A ladder that is 12,5m long rests against a wall with its foot 7,5m away from the wall.How far the ladder reaches up the wall?
Use the Pythagorean Theorem and solve for b.
a^2 + b^2 = c^2
7.5^2 + b^2 = 12.5^2
56.25 + b^2 = 156.25
b^2 = 156.25 - 56.25
b^2 = 100
b = 10
The foot of the ladder in 4.2 above moves 4m closer to the wall.How much further will the ladder now reach up the wall?
Use the Pythagorean theorem as I showed you above.
Thank you
You're welcome.
To determine how far the ladder reaches up the wall, we can use the Pythagorean theorem. The theorem states that in a right-angled triangle, the square of the hypotenuse (the side opposite the right angle) is equal to the sum of the squares of the other two sides.
In this case, the ladder acts as the hypotenuse, the distance from the foot of the ladder to the wall is one of the other sides, and the distance the ladder reaches up the wall is the remaining side.
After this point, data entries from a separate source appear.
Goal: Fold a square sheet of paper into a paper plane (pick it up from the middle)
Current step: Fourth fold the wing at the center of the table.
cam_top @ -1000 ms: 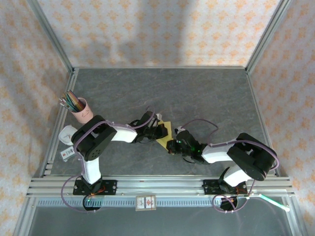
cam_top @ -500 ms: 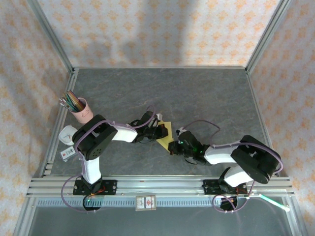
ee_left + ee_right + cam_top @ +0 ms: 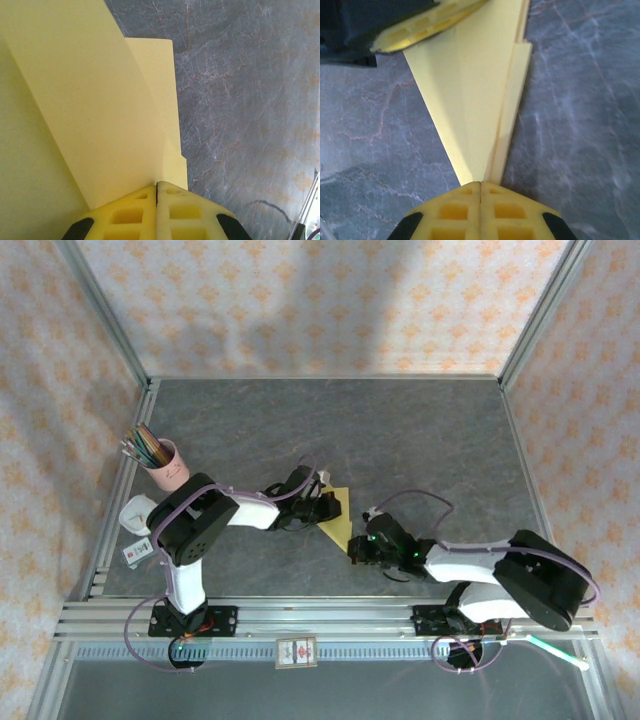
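We see a cup of pencils [image 3: 165,462] at the table's [image 3: 430,430] left edge. Left gripper [image 3: 322,506] has its pads pressed together, tips touching the wide end of the yellow paper [image 3: 340,521]. The paper lies mid-table between the arms, folded to a narrow point. Right gripper [image 3: 360,547] is closed too, tips at that point. We cannot tell pinch from press for either.

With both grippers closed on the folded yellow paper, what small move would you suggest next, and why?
Probably open the right gripper slightly and back it off. It is shut on the pointed tip of the folded paper, whose layers look creased down to that point, while the left gripper pinches the wide end and should hold it alone.
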`<state>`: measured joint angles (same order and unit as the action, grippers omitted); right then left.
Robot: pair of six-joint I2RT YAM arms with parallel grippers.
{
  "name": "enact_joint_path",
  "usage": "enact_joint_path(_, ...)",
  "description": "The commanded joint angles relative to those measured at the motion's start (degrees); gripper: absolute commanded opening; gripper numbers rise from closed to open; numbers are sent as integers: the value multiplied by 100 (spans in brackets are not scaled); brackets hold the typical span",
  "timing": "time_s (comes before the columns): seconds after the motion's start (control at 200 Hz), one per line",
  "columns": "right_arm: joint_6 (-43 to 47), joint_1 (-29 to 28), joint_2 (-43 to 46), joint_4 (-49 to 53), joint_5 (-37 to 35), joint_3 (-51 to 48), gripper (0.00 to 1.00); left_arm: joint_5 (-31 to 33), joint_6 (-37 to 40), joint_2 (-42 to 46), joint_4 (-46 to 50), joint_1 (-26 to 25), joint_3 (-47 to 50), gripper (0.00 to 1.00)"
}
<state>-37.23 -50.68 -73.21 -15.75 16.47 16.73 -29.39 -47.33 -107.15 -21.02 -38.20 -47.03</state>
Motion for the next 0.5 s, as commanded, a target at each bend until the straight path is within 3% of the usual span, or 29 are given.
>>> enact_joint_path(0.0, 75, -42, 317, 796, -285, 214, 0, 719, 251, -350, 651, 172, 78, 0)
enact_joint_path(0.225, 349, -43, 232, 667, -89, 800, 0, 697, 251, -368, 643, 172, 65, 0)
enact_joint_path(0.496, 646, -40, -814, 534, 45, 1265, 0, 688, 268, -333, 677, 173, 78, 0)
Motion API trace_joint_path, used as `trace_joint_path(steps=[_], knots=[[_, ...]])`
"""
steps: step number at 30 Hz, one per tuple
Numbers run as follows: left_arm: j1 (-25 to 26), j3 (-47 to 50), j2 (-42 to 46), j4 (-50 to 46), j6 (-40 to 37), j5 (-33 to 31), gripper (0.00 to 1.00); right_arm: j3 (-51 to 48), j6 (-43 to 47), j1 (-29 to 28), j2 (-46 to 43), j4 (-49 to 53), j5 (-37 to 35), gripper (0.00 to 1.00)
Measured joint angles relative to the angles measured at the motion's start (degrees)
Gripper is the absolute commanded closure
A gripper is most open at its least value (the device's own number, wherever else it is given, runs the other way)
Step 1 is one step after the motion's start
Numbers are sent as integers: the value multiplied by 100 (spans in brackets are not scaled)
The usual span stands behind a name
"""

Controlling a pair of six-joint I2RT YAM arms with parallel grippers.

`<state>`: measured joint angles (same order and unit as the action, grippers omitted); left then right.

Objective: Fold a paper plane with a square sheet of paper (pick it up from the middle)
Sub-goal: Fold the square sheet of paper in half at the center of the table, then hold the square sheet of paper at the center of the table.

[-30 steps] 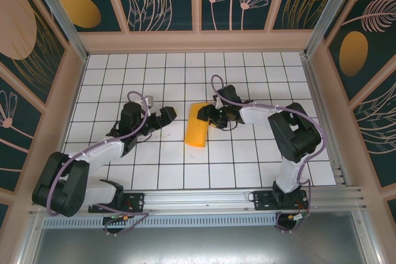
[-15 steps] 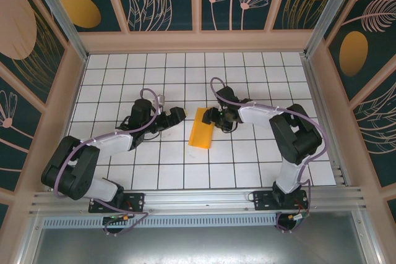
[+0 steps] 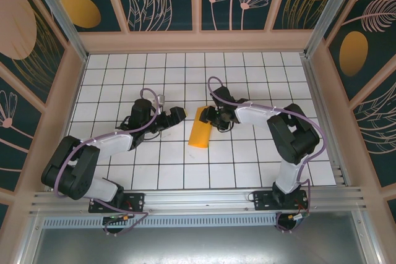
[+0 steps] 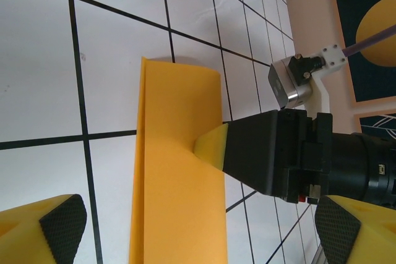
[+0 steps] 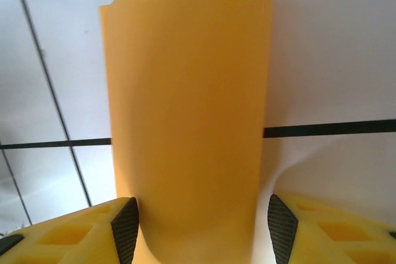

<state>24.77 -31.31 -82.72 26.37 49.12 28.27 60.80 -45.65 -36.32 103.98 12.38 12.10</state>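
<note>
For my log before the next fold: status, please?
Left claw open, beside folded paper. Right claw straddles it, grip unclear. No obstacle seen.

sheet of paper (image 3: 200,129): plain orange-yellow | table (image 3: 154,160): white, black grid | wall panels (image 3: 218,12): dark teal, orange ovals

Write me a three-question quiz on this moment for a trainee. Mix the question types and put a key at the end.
1. True or false: the left gripper is holding the square sheet of paper.
2. Pick one. The paper is: A) a flat, unfolded square; B) folded into a long rectangle lying on the table; C) lifted clear of the table.
3. Fill in: the right gripper is at the paper's ____ end (near or far, counted from the arm bases).

Key: 1 false, as its jaws are open and it sits to the left of the paper, apart from it. 2 B. 3 far.
</note>
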Motion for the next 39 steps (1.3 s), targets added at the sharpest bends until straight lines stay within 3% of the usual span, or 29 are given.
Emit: trace_joint_path(steps=[5,10,14,20,23,30,39], knots=[[0,0,0,0,-2,0,3,-22,-122,-55,-46,-173,-4,42],[0,0,0,0,0,0,2,-22,-72,-42,-50,-284,35,58],[0,-2,0,-2,-2,-11,2,-31,96,42,-50,-365,199,61],[0,-2,0,-2,0,-22,2,35,802,354,66,-345,555,59],[0,0,0,-2,0,-22,2,203,1084,415,286,-260,627,53],[0,0,0,-2,2,-24,2,260,1231,385,369,-72,527,46],[7,-63,-98,7,72,-24,15,588,1211,219,483,437,28,39]])
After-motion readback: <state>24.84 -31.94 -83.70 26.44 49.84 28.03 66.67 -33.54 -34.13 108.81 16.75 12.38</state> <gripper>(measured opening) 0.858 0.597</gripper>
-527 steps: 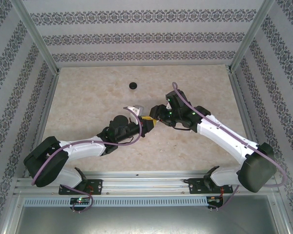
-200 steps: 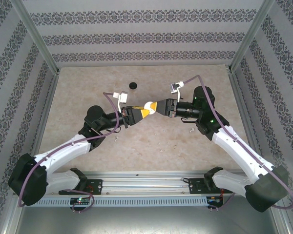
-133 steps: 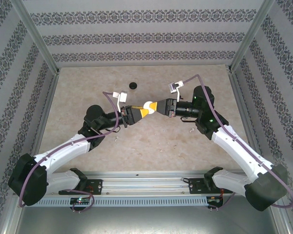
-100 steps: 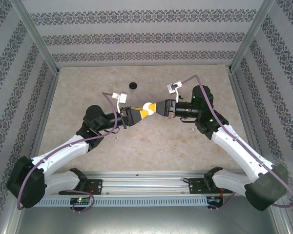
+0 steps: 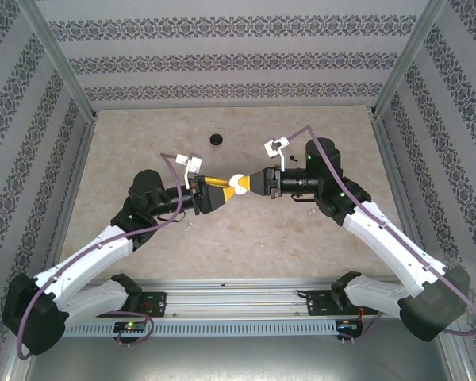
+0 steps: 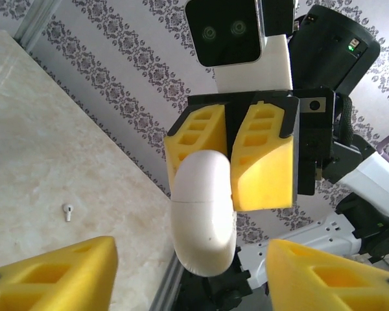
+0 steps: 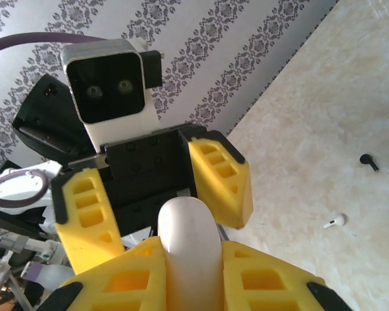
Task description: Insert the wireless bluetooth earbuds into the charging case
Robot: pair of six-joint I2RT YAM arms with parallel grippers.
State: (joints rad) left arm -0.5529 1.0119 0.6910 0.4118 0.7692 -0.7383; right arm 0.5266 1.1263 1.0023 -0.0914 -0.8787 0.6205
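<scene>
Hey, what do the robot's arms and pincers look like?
The left arm and right arm are white-shelled with black joints, each carrying a purple cable. The left pincer and right pincer have yellow ribbed fingers on black mounts below white cameras.

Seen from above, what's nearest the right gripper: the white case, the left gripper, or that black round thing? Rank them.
1. White case, held by the right gripper.
2. Left gripper, just left of it.
3. Black round thing, farther back and left.
</scene>
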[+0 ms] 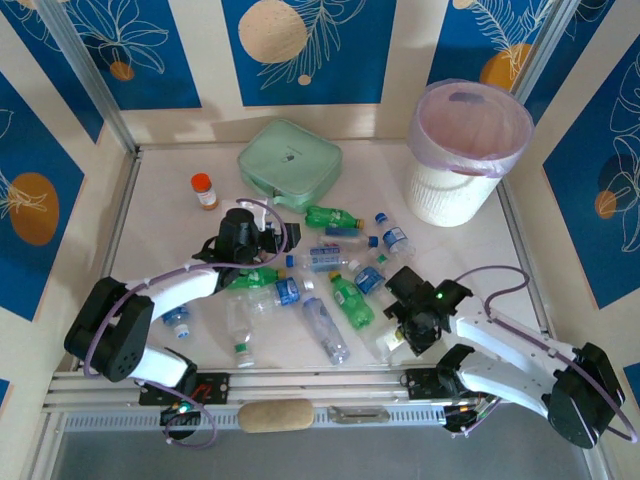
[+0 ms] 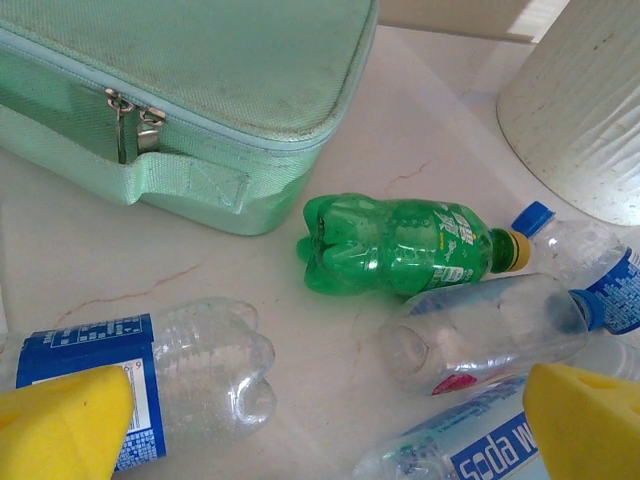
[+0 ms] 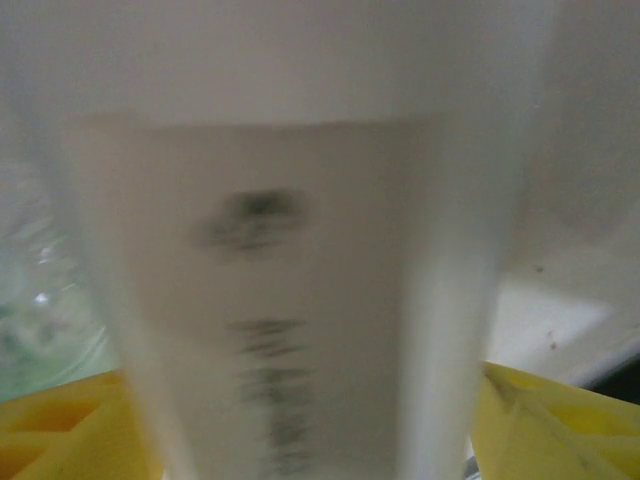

Let's call the distance the ladder reaches up the wall "h."
According to the Pythagorean theorem, we have:
(ladder length)^2 = (distance to the wall)^2 + (distance up the wall)^2
Substituting the given values:
(12.5)^2 = (7.5)^2 + h^2
156.25 = 56.25 + h^2
Subtracting 56.25 from both sides:
100 = h^2
Taking the square root of both sides:
√100 = √(h^2)
10 = h
Therefore, the ladder reaches up the wall to a height of 10 meters.